The market went into the new year short. After listening to dire forecasts for 2023 and January in particular, institutional investors raised cash and hedge funds sold short. That was made clear by the explosive move up in the market on Friday.
Those blinkered by a short-term view got slaughtered. Those who pursued my own long-term view expounded in my Wednesday, January 4 letter made a killing.
The December Nonfarm Payroll Report was the trigger. The headline numbers were just warm, not hot. But the average hourly earnings dropped by half, meaning workers are getting hired at lower pay levels. If we get an even modest inflation print at 8:30 AM on Thursday, January 12, you could get another gap up move in “RISK ON” markets.
The financial markets continue “pull forward movement” as they did for much of the second half of 2022.
The post-Election rally happened in October.
The Santa Claus rally took place in November.
The New Year January selloff struck in December, closing the year near a low.
What happens next?
Another dive at the lows will attack in February.
This is typical of bear markets where liquidity is thin, trading is dominated by a handful of professionals and algorithms, and individual investors are missing in action.
What is most puzzling even to me is how the Volatility Index (VIX) is remaining artificially low at $22. Is the index storing up volatility for a future run at $30 or $40?
We shall see.
My performance in January has so far tacked on an explosive +13.39%. My 2023 year-to-date performance was the same at +13.39%, a spectacular new high. The S&P 500 (SPY) is up +2.29% so far in 2023.
It is the greatest outperformance on an index since Mad Hedge Fund Trader started 15 years ago. My trailing one-year return maintains a sky-high +98.02%.

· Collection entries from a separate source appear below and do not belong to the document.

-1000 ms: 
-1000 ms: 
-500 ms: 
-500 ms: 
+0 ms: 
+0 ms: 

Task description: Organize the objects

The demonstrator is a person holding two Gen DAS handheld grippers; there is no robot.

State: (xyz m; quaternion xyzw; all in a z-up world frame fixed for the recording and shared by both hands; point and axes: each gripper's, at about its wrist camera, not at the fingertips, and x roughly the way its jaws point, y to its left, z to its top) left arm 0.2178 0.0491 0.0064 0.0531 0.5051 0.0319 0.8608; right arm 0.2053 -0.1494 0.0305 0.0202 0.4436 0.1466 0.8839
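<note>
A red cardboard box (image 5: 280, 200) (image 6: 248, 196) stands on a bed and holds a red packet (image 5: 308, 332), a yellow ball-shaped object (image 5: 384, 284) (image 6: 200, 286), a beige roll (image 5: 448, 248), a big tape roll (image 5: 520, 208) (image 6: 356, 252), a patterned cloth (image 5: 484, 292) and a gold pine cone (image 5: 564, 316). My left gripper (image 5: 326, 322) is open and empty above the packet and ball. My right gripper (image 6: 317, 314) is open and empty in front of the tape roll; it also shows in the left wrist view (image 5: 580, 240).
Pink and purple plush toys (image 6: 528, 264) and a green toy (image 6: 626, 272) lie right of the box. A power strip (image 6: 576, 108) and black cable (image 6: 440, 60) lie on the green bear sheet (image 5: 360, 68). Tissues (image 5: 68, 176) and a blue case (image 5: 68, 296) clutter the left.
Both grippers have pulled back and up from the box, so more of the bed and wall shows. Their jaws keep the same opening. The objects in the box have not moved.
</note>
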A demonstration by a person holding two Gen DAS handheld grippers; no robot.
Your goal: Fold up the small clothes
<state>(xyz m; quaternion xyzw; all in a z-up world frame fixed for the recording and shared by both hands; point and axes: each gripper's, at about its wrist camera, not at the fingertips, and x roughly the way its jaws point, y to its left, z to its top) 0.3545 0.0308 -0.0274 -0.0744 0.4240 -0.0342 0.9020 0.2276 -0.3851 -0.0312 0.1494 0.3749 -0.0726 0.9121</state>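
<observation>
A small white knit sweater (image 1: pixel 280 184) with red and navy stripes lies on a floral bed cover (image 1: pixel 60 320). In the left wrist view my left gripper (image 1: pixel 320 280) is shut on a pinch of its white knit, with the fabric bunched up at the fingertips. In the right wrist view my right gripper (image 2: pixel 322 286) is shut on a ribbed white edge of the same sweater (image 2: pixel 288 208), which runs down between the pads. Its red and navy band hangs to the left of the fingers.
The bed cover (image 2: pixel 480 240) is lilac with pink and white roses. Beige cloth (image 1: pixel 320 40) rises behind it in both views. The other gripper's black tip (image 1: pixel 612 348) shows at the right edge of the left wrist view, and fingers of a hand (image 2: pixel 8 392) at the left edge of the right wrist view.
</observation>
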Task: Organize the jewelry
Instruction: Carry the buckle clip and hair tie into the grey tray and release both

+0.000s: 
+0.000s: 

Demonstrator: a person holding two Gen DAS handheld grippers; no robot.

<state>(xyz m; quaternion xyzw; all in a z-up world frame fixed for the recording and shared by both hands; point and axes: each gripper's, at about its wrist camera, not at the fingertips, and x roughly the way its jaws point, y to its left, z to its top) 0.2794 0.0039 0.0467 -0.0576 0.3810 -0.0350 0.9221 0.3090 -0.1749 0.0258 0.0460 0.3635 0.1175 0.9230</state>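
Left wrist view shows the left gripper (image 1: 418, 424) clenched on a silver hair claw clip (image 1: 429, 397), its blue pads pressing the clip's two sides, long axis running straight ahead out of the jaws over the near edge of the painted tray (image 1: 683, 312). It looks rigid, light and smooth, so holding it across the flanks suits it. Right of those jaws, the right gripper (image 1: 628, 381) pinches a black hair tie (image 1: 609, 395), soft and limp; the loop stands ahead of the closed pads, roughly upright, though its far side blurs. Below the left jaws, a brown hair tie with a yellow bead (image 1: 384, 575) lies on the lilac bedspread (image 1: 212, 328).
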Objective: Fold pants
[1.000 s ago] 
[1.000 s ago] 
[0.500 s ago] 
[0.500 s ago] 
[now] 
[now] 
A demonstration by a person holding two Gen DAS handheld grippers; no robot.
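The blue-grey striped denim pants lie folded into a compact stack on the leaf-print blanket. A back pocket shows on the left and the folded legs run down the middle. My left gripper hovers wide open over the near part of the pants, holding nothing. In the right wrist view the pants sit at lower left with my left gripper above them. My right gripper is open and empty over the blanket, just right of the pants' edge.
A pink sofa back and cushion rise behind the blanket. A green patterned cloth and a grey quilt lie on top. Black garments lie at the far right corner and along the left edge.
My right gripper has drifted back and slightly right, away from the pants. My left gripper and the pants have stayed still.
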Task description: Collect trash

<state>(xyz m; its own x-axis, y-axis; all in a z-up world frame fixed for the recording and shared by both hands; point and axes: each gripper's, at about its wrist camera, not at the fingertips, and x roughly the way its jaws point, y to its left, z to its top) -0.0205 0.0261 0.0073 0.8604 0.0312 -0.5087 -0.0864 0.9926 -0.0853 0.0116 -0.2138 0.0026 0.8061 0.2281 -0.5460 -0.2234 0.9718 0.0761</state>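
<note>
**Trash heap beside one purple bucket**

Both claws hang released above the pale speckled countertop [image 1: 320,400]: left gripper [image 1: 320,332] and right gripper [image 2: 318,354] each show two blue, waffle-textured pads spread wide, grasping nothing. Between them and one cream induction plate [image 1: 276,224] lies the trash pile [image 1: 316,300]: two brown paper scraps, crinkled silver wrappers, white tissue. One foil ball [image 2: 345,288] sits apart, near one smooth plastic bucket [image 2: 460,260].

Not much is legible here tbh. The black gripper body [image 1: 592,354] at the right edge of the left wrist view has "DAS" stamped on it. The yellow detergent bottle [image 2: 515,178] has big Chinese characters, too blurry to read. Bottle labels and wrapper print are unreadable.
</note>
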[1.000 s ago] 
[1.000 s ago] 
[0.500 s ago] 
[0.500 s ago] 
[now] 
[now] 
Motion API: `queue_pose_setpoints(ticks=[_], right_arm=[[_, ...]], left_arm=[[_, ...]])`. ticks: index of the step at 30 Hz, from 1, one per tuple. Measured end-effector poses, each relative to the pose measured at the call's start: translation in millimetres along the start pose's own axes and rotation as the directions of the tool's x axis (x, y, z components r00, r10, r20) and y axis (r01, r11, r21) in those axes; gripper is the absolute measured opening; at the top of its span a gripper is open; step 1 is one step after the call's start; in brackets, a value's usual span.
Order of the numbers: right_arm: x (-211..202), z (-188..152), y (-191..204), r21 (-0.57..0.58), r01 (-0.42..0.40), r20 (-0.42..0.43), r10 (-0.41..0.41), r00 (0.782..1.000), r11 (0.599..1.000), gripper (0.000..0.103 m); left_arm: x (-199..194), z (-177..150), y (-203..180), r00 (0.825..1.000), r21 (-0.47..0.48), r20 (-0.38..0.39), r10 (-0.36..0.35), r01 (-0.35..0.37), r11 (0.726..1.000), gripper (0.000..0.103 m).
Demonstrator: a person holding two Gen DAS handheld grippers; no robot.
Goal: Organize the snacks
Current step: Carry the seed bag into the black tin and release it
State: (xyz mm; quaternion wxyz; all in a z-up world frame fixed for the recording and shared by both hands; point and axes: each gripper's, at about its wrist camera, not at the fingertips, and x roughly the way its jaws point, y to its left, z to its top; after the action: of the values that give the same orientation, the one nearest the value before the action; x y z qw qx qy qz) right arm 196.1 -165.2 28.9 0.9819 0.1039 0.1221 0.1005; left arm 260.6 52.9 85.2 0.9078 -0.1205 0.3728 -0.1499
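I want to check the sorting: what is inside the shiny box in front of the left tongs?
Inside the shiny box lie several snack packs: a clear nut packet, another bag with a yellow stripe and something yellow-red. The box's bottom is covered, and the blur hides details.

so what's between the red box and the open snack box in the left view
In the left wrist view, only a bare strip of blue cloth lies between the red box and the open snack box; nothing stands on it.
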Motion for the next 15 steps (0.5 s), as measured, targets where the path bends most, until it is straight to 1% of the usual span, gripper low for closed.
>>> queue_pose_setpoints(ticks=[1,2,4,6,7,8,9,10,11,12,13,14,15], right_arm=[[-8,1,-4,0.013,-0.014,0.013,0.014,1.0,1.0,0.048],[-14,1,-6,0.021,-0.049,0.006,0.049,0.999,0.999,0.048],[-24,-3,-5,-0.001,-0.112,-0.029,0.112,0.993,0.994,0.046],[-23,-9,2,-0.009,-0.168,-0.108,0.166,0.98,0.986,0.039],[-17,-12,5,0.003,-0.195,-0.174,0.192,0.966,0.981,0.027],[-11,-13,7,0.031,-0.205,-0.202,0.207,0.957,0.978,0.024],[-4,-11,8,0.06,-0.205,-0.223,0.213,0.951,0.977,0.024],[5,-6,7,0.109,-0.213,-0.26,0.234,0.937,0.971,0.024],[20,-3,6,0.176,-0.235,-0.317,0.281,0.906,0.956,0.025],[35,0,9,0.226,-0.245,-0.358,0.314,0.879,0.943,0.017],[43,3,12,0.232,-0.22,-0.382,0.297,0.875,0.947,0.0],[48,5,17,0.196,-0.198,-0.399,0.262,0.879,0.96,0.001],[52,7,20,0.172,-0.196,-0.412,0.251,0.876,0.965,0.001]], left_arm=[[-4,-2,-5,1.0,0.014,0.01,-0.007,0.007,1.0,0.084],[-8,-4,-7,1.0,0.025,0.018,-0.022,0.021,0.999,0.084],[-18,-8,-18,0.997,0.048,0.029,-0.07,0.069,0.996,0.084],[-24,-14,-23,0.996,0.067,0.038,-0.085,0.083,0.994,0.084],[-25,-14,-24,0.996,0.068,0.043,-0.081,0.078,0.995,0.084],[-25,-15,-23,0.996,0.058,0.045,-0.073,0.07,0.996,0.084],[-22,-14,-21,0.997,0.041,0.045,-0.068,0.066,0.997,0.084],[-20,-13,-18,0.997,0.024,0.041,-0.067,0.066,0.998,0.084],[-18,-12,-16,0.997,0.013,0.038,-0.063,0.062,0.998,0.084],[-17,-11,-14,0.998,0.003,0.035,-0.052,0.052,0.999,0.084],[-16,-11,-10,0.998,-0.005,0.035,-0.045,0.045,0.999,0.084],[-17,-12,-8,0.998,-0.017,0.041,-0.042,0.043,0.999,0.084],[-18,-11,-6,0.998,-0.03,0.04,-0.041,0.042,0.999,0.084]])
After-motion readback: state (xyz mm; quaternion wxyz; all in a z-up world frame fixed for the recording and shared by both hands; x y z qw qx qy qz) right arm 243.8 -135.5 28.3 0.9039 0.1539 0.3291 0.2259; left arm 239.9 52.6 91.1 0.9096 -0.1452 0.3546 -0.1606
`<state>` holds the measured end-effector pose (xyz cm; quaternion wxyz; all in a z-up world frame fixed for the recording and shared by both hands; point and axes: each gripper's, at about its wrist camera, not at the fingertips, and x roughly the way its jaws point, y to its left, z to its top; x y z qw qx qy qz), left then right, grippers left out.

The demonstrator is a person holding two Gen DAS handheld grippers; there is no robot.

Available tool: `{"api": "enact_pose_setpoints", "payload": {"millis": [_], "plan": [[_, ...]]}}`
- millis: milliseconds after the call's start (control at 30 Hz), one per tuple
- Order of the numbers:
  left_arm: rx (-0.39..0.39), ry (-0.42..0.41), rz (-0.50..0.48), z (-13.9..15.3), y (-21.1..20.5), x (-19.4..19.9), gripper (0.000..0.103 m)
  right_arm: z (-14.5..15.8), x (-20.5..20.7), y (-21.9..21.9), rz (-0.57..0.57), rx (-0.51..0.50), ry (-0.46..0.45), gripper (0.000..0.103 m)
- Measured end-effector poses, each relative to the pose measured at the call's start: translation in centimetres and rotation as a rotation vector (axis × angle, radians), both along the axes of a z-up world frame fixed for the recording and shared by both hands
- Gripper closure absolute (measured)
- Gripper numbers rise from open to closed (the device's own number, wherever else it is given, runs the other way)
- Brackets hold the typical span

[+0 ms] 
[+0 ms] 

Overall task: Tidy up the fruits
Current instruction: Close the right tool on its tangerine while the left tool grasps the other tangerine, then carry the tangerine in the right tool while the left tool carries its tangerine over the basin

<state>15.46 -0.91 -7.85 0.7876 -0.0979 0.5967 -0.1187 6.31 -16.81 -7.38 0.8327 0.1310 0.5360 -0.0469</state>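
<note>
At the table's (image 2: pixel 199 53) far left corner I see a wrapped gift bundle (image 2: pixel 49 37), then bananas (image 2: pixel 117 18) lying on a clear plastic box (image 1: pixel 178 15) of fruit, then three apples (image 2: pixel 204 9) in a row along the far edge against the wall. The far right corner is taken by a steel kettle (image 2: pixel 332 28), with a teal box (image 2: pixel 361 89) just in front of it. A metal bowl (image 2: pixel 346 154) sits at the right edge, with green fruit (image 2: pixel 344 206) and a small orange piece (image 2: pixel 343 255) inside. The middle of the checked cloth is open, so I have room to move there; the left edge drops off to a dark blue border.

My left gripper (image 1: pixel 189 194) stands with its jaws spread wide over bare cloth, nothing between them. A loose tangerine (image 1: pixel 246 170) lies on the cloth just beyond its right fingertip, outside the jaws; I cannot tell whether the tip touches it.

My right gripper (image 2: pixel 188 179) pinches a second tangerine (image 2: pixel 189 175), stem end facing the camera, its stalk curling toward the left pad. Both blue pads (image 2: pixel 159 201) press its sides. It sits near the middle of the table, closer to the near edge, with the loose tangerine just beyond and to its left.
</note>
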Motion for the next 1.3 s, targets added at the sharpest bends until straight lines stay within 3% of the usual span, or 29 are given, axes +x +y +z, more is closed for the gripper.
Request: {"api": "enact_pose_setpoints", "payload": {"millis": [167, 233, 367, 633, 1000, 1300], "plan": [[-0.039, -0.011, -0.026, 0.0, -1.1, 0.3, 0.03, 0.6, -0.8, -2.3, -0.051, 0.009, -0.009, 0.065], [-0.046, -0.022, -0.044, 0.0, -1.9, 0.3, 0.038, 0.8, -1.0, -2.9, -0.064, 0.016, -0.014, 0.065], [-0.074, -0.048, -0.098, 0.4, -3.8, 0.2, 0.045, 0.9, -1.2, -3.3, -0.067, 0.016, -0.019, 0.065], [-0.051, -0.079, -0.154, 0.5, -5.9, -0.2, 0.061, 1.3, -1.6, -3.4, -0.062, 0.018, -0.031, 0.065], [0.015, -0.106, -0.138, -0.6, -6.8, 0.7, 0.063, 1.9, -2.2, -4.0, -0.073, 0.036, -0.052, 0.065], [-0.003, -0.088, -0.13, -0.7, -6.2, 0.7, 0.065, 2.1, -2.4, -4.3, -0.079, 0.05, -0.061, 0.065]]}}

That brings my 15-year total return to +610.58%, some 2.81 times the S&P 500 (SPX) over the same period and a new all-time high. My average annualized return has ratcheted up to +46.67%, easily the highest in the industry.
I used the new year to go maximum bullish. First, I covered my short in Apple (AAPL) for a nice profit. I took my weighting in long bonds (TLT) up to 50%, which then nicely went ballistic. I also poured on new longs in Tesla (TSLA), Berkshire Hathaway (BRKB), and the metals stocks Barrick Gold (GOLD) and Wheaton Precious Metals (WPM).
That leaves me 90% long and 10% in cash, which I am holding back to add a new short in the (QQQ) at the next market top.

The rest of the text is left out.